Starting Nmap 6.01 ( http://nmap.org ) at 2012-11-16 21:35 EST

Nmap scan report for 192.168.1.106

Not shown: 990 open|filtered ports

PORT      STATE    SERVICE

111/udp   filtered rpcbind

123/udp   filtered ntp

137/udp   filtered netbios-ns

161/udp   filtered snmp

520/udp   filtered route

626/udp   filtered serialnumberd

1812/udp  filtered radius

2049/udp  filtered nfs

5353/udp  filtered zeroconf

10080/udp filtered amanda

 Inverse Mapping

Another surreptitious scanning technique is inverse mapping, which utilizes destination unreachable (type 3) messages. The destination unreachable type has 15 subtypes (codes), which is used to discern the causal relationship. Our intrusion detection devices can report a port as unreachable, or it may issue a vendor specific output, this would allow someone who knew those error codes to be able to figure out that the packets were blocked by a specific device.

XMAS Scan

Aptly named because all of its options are set for whatever protocol is in use. This scan uses a series of uniquely configured TCP packets, a sequence number of 0, the Urgent (URG), Push (PSH), and FIN flags. This type of scan may circumvent basic firewalls and boundary routers that filter on incoming TCP packets with standard flag settings as XMAS scan packets do not have the SYN flag turned on.

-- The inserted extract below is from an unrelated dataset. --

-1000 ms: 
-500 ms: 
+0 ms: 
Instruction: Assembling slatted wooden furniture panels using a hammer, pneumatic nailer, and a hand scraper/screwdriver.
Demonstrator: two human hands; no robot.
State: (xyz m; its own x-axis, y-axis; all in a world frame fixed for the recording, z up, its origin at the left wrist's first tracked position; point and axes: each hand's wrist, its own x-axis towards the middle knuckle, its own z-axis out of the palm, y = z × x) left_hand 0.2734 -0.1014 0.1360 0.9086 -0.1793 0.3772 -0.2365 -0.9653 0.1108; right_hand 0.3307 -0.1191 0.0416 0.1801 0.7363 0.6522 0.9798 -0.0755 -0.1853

root@bt:~# nmap -sX 192.168.1.105

Starting Nmap 6.01 ( http://nmap.org ) at 2012-11-17 21:47 EST

Nmap scan report for 192.168.1.105

Host is up (0.00014s latency).

All 1000 scanned ports on 192.168.1.105 are closed

If the target device's TCP port is closed, the target device sends a TCP Reset (RST) packet as a reply. If the target device's TCP port is open, the target discards the TCP XMAS scan, sending no reply. Due to the fact that XMAS scan packets are not commonly present on the network, this will be highly indicative of network surveillance attempts.